Origine non esattiva della complessità interactomatica

I confini tra procarioti, eucarioti unicellellulari e eucarioti multicellulari sono accompagnati da riduzioni di ordini di grandezza in dimensioni efficaci della popolazione, con amplificazioni concorrenti degli effetti della deriva genetica casuale e mutazione (1). Il calo risultante dell’efficienza della selezione sembra essere sufficiente per influenzare una vasta gamma di attributi a livello genomico in modo non esarativo (2). Una questione chiave rimanente riguarda la misura in cui la variazione della potenza della deriva genetica casuale è in grado di spiegare la diversità filogenetica ai livelli subcellulari e cellulari (2-4).
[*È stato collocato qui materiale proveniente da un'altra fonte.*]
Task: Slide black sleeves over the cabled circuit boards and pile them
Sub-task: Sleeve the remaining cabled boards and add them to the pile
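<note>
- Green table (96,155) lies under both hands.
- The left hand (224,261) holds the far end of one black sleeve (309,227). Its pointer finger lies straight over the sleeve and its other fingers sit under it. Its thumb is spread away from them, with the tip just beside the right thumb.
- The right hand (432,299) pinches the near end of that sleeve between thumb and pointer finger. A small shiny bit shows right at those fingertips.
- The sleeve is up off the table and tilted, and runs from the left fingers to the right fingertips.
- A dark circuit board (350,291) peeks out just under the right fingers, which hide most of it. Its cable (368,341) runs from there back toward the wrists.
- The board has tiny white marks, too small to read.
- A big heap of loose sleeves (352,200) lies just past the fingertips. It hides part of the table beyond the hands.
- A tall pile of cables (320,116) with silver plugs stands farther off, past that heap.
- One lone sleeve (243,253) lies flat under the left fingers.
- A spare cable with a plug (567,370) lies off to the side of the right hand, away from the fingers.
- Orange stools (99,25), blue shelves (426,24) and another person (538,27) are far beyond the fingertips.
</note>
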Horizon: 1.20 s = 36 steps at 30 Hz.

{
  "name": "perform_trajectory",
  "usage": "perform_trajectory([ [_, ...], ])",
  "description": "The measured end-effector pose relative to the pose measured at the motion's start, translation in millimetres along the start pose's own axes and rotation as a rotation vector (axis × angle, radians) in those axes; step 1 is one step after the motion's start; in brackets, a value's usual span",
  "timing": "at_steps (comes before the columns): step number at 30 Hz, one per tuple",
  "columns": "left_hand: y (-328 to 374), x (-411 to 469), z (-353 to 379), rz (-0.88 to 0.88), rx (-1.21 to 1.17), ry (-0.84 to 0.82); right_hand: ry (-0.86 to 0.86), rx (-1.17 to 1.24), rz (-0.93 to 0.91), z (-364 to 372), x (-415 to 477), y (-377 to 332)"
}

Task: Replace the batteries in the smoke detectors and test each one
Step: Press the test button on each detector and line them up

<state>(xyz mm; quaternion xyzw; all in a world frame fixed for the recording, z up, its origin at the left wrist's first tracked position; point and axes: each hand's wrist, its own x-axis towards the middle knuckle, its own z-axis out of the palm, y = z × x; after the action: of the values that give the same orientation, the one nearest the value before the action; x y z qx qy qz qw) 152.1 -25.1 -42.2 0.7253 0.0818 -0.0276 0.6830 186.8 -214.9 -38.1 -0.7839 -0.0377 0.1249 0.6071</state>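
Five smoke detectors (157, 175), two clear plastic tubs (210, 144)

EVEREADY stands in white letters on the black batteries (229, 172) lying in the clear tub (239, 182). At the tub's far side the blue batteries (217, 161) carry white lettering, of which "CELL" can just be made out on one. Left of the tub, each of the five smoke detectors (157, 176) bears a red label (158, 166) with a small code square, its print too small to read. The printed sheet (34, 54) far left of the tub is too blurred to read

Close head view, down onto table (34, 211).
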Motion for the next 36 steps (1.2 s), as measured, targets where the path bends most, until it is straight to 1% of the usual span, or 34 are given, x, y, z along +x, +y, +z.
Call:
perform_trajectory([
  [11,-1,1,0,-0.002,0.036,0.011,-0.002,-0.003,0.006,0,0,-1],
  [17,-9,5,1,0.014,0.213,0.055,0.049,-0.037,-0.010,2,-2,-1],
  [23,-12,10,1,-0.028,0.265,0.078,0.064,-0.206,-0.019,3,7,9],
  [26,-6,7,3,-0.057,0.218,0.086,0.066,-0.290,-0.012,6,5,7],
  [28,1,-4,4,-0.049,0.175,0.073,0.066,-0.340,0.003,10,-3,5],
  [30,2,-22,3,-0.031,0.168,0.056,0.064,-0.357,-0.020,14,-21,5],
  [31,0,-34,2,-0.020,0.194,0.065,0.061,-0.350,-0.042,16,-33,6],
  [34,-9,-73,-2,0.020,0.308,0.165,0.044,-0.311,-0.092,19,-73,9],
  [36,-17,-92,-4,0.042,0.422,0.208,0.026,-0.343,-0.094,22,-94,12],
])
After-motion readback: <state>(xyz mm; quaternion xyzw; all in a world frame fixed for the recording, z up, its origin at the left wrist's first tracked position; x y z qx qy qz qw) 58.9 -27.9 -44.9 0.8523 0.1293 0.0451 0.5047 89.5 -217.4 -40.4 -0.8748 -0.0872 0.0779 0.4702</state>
Se ciò potrebbe essere il caso, le dimensioni della popolazione dovrebbero essere considerate come potenziale determinanti dei percorsi meccanicistici responsabili dell’abilità fenotipica a lungo termine. Qui dimostriamo una relazione inverso filogeneticamente ampia tra il potere della deriva e l’integrità strutturale delle subunità proteiche. Ciò porta all’ipotesi che l’accumulo di mutazioni delicatamente deleterie nelle popolazioni di dimensioni ridotte induce la selezione secondaria per le interazioni proteiche-proteine che stabilizzano le funzioni dei geni chiave. Pertanto, anche se le complesse architetture proteiche e interazioni possono essere contributori essenziali alla complessità fenotipica, tali caratteristiche possono inizialmente emergere da meccanismi non esattitici.